■ **YOUR OBJECTIVE**
Reproduce, word for word, the lines in the material below starting with the one that has "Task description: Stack" and going on through the one that has "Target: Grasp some". Leave out all pictures.

■ **RECORDS FOR THE EXERCISE**
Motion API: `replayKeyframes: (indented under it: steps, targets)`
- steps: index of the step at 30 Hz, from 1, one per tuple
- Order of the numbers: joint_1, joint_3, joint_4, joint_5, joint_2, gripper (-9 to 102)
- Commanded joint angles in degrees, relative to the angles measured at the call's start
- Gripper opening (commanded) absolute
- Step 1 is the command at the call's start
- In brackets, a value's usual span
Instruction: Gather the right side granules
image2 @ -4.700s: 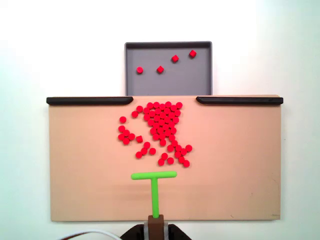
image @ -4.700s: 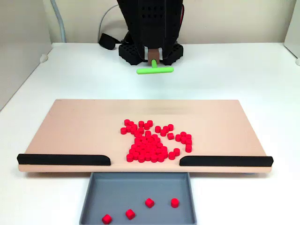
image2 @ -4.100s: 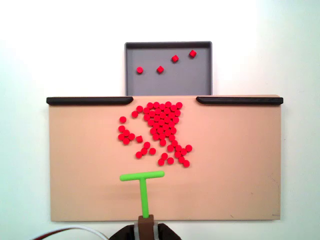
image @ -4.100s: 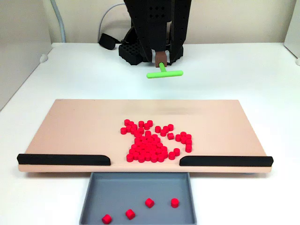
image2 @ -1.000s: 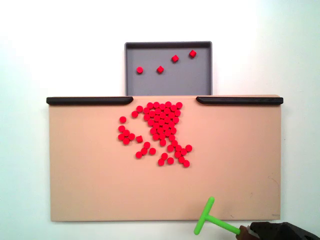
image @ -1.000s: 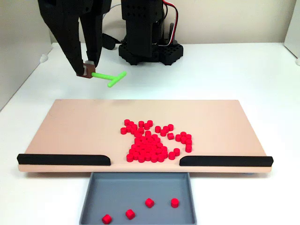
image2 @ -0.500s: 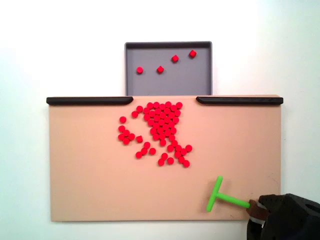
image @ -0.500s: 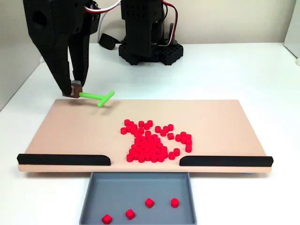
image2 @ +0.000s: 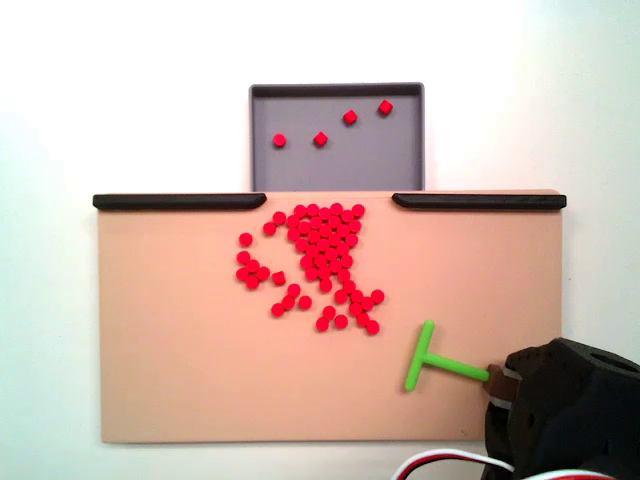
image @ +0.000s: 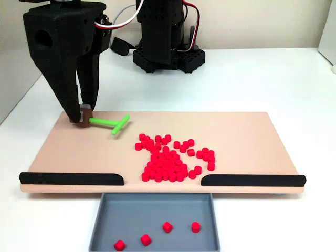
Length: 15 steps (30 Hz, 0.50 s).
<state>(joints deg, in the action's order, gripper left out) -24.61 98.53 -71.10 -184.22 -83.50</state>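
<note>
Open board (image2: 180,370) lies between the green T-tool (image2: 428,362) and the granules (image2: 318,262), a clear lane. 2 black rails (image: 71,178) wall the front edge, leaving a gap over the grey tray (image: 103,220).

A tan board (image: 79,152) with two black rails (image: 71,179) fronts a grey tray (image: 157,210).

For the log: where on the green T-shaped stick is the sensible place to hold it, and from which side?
Grip the green T-shaped stick at the brown block on its stem's free end, coming from behind the stem, as the tool does. That probably leaves the crossbar free to face the granules, lying apart on the board.
</note>
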Motion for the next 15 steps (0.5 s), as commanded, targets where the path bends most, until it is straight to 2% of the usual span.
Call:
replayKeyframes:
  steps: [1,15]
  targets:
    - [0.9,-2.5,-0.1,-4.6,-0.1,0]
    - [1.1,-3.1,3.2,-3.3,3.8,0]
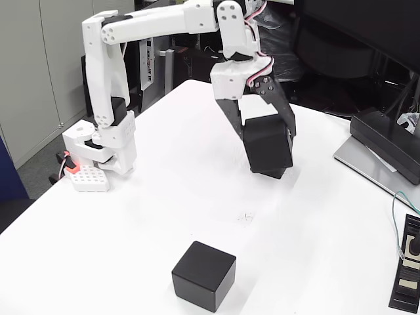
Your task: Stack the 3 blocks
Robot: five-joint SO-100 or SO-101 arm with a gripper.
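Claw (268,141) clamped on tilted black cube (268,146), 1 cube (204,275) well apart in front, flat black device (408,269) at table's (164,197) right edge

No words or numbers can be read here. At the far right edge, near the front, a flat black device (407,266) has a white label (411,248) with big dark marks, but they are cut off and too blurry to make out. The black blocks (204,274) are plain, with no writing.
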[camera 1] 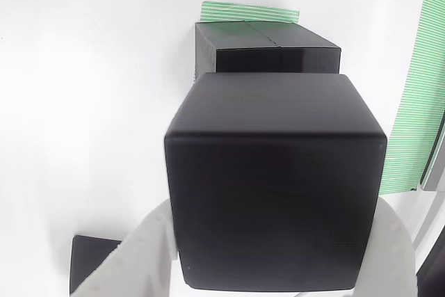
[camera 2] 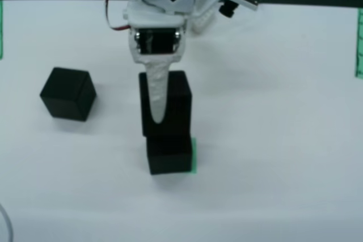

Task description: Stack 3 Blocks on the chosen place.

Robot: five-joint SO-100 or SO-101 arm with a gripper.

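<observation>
My gripper (camera 2: 166, 114) is shut on a matte black block (camera 2: 170, 99); one white finger (camera 2: 157, 97) runs down its front face. In the wrist view this held block (camera 1: 274, 179) is very close, with white fingers (camera 1: 142, 255) on either side of it. Right below it in the overhead view, a second block (camera 2: 168, 154) sits on the chosen place (camera 2: 193, 155), a green striped patch (camera 1: 247, 12). That lower block (camera 1: 268, 46) lies just beyond the held one. I cannot tell whether the two touch. A third block (camera 2: 68, 93) stands apart to the left.
A long green striped band (camera 1: 417, 102) runs down the right side of the white table (camera 2: 272, 140). Green strips mark the table's side edges (camera 2: 359, 43). A dark shape (camera 1: 90, 262) shows at the wrist view's bottom left. A thin cable (camera 2: 5, 225) curls at the lower-left corner.
</observation>
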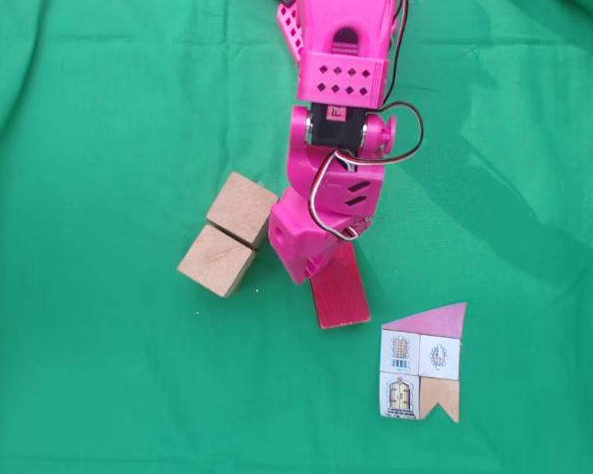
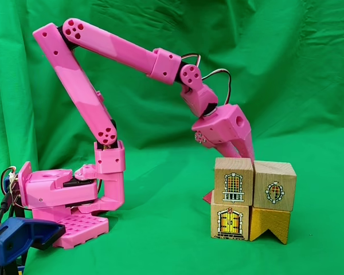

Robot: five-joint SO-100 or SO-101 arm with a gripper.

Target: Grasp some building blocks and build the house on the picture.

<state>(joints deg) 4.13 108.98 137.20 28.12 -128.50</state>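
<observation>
In a fixed view from above I see my pink gripper down over the red block; can't tell if the fingers have it. Two tan cubes touch at its 9 o'clock, the picture at 4 o'clock

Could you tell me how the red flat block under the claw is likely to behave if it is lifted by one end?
The red block looks like solid wood, so probably stiff, not floppy. It lies flat on the green cloth, so it should slide, not roll. It is long, and the claw sits over one end, so it may tilt if lifted there.
</observation>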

■ **ANSWER TO THE EXERCISE**
Task description: Stack 3 Blocks on the chosen place.

Robot: five-joint SO-100 or SO-101 arm with a gripper.

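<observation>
My gripper (camera 2: 166, 114) is shut on a matte black block (camera 2: 170, 99); one white finger (camera 2: 157, 97) runs down its front face. In the wrist view this held block (camera 1: 274, 179) is very close, with white fingers (camera 1: 142, 255) on either side of it. Right below it in the overhead view, a second block (camera 2: 168, 154) sits on the chosen place (camera 2: 193, 155), a green striped patch (camera 1: 247, 12). That lower block (camera 1: 268, 46) lies just beyond the held one. I cannot tell whether the two touch. A third block (camera 2: 68, 93) stands apart to the left.
A long green striped band (camera 1: 417, 102) runs down the right side of the white table (camera 2: 272, 140). Green strips mark the table's side edges (camera 2: 359, 43). A dark shape (camera 1: 90, 262) shows at the wrist view's bottom left. A thin cable (camera 2: 5, 225) curls at the lower-left corner.
</observation>
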
Robot: five-joint SO-100 or SO-101 arm with a gripper.

Target: Grasp some building blocks and build the house on the picture.

There's nothing left to add to the answer.